We did another video. The CDC did a video about her family
and their experience with FASD in hopes of raising awareness of the fact there
is no safe amount of alcohol, or safe time to drink if you are pregnant or
could be pregnant.
We had awareness-building and fundraising schemes, dreams,
and roadblocks that, as we climbed over them, made us stronger. And a little
tired. After all, we’d hit our 50s together.
She was working on three books and we were both run ragged
by children and traffic and board meetings and life and events and she decided
to put her focus into the books. We stayed in touch, with emails and phone
calls and rushed lunches or coffees and even a rare girls’ night out, just two
moms and a hot dog.
And now, six years from our first meeting, her story has
been told in an incredible award-winning book by her daughter. And in a second
book, also published by Better Endings New Beginnings, that has garnered
international awards and is the story of, and “written by,” the dog.

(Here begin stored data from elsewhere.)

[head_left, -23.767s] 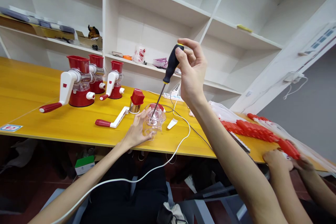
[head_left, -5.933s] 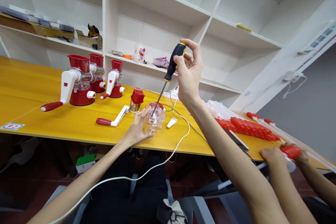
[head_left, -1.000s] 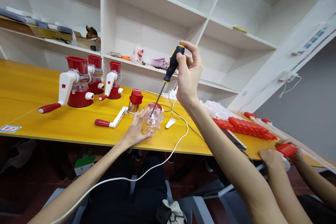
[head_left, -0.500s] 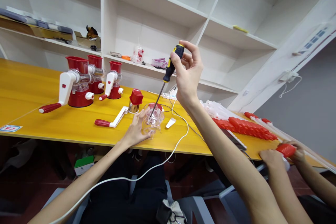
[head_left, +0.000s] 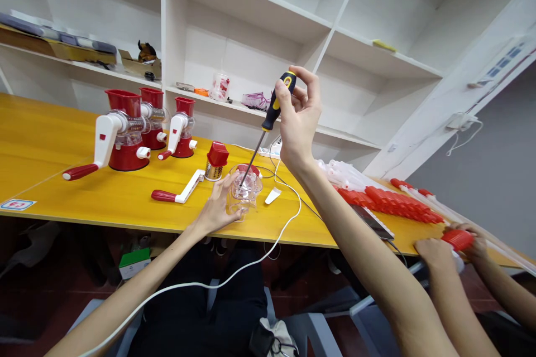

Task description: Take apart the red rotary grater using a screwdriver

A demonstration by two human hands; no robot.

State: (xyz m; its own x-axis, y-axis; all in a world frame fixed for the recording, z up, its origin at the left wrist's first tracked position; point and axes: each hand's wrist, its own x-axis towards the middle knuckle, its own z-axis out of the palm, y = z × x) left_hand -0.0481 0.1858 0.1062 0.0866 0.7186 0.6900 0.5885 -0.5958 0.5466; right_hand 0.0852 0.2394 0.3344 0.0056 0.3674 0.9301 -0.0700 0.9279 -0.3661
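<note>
In my right hand (head_left: pixel 300 114) is a screwdriver (head_left: pixel 273 109) with a black and yellow handle, gripped near its top by thumb and fingers. Its shaft slants down to the left, and the tip is inside a clear plastic housing (head_left: pixel 247 192) on the table. My left hand (head_left: pixel 218 206) grips that housing from its left side, thumb in front and fingers behind. What the tip touches cannot be made out. Behind the housing lies a red part (head_left: pixel 250 169), partly hidden. A crank handle (head_left: pixel 184 189) and a grater drum with a red pusher (head_left: pixel 216 162) are left of it.
Assembled red and white rotary graters (head_left: pixel 125 134) stand at the left on the yellow table (head_left: pixel 75 195). A white cable (head_left: pixel 288 223) crosses the table edge. Red and white parts (head_left: pixel 389 203) are piled at the right, where another person's hands (head_left: pixel 438 251) hold a red piece.
My right hand has turned the screwdriver handle slightly and sits a touch lower. The left hand and the clear housing stay in place.
</note>
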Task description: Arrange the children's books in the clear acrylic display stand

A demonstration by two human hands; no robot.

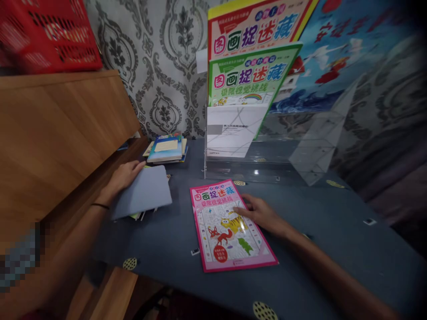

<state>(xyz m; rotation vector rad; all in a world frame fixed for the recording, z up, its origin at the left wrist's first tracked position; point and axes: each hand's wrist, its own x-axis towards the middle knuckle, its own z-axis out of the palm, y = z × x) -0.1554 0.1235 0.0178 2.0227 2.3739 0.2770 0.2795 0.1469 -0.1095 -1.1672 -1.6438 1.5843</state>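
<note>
On the dark table lies a pink picture book (230,240) with a tiger and a fox on its cover. My right hand (258,213) is closed on its right edge, one digit lying over the cover. At left, my left hand (125,175) grips the far left edge of a plain grey-blue notebook (147,193), which sits tilted over other papers or books that show only at their edges. The left thumb is hidden.
Behind stands a clear acrylic rack (233,169) holding a green book (247,75), a red book (256,26), a white booklet (230,133) and a blue picture book (320,66). Small books are stacked (167,149) at the back left. A wooden cabinet (66,124) bearing a red basket (50,35) borders the left.
</note>
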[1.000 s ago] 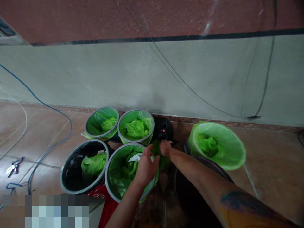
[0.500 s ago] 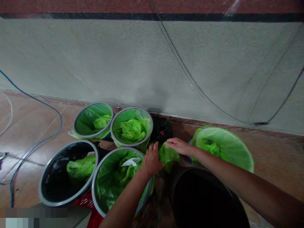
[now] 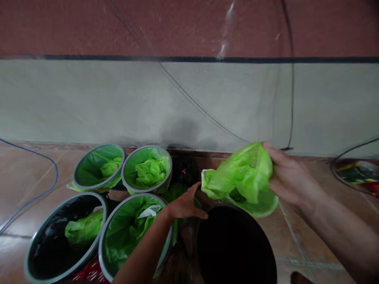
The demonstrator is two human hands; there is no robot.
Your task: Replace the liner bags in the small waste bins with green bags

And now in
an epic feature spread in nothing less than the Sunday’s New York Times Magazine(2.5.12),
written by a best-selling author who has woven this story and all its
intricacies and miracles so beautifully, that I firmly believe there is a
thread-for-thread matching tapestry of it hanging in heaven.
I invite you to get a second cup of coffee or tea and read
this story (link below). Savor every word of it because you will want to read
more. And more. And you will want, I believe, to see it told on a big screen. I
know I do.
Donnie do what she is so very, very good at doing: making
sense of her family’s pain by using her experience, strength, and
unfailing optimism to help others.
UPDATE AS OF 11.5.12 – Chancer’s story WILL become a movie!
It is being written by Writer/Co-Producer
Karen Hall,
who’s written for some of the most well-known TV shows of the last 30 years and
the legendary movie “The Betty Ford Story”, and brought to the screen by Emmy
Award winning director
Martha Cotton .
Dreams are coming true. I am just
wondering who’ll play ME in the movie.